> Task directions
A faithful copy of the listing below is needed, one that contains no pictures.

> Available data
--- START ---

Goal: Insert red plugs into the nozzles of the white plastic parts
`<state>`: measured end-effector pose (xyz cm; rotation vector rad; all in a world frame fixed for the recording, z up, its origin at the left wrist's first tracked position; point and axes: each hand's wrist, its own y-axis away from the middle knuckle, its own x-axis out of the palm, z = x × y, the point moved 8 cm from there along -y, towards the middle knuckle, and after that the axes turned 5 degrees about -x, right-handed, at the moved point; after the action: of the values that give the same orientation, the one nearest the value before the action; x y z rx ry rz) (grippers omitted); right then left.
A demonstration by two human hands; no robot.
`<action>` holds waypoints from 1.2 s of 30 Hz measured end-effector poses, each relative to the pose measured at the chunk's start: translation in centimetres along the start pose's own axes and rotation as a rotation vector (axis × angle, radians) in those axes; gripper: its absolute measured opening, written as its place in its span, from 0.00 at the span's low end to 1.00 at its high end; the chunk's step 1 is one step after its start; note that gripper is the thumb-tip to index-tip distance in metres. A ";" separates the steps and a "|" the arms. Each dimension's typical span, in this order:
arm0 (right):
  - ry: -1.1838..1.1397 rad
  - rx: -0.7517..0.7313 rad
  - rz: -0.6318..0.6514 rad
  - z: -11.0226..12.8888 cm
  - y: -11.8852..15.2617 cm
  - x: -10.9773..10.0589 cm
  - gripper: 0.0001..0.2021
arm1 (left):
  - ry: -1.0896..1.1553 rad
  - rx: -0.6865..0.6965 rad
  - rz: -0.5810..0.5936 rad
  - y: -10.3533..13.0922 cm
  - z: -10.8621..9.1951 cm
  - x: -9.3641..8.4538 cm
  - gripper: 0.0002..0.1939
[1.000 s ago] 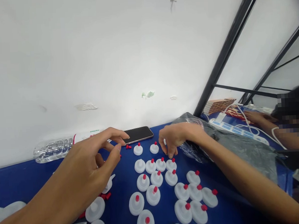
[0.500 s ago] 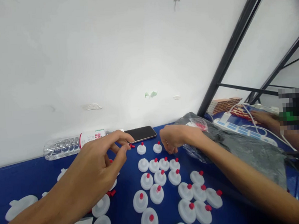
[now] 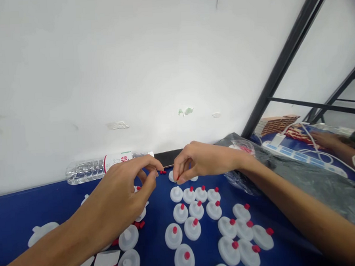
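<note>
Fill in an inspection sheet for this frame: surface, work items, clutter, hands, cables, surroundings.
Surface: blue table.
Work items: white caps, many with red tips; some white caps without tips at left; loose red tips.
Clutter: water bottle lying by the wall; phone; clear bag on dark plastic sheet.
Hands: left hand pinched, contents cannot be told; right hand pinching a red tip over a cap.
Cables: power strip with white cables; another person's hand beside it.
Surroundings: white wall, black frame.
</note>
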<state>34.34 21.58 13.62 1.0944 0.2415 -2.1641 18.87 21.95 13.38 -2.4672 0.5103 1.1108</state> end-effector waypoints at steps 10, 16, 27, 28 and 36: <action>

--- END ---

> Exercise solution
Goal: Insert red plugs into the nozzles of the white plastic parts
`<state>`: measured end-effector pose (xyz cm; rotation vector rad; all in a world frame fixed for the recording, z up, its origin at the left wrist's first tracked position; point and axes: each hand's wrist, its own y-axis away from the middle knuckle, its own x-axis out of the palm, z = x × y, the point moved 8 cm from there along -y, towards the middle knuckle, and after that the axes turned 5 degrees about -x, right-handed, at the moved point; after the action: of the values that give the same orientation, the one nearest the value before the action; x y z rx ry rz) (grippers omitted); right then left.
A demonstration by two human hands; no robot.
`<action>` holds waypoints from 1.2 s of 30 Hz measured end-effector poses, each relative to the pose measured at the chunk's start: translation in centimetres along the start pose's own axes and rotation as a rotation vector (axis × angle, radians) in those axes; gripper: its absolute measured opening, written as its place in its span, from 0.00 at the span's low end to 1.00 at its high end; the chunk's step 1 is one step after its start; note that gripper is the thumb-tip to index-tip distance in metres. A ";" separates the steps and a "|" the arms. Each dimension's typical span, in this order:
arm0 (right):
  - ry: -1.1838..1.1397 rad
  - rx: -0.7517..0.7313 rad
  - rz: -0.6318..0.6514 rad
  - z: -11.0226..12.8888 cm
  - y: -11.8852..15.2617 cm
  - x: -10.9773..10.0589 cm
  - gripper: 0.0001..0.2021
arm1 (left):
  - ry: -1.0896..1.1553 rad
  - rx: -0.6865..0.6965 rad
  - rz: -0.5810..0.5936 rad
  - y: -10.3533..13.0922 cm
  - z: -10.8621..9.1951 cm
  - x: -9.3641..8.4538 cm
  - gripper: 0.0002..0.1939
[1.000 s ago] 
[0.500 s ago] 
[now] 
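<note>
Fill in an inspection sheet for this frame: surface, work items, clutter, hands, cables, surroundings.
Surface: blue table.
Work items: white caps, many with red tips; some white caps without tips at left; loose red tips.
Clutter: water bottle lying by the wall; phone; clear bag on dark plastic sheet.
Hands: left hand pinched, contents cannot be told; right hand pinching a red tip over a cap.
Cables: power strip with white cables; another person's hand beside it.
Surroundings: white wall, black frame.
</note>
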<state>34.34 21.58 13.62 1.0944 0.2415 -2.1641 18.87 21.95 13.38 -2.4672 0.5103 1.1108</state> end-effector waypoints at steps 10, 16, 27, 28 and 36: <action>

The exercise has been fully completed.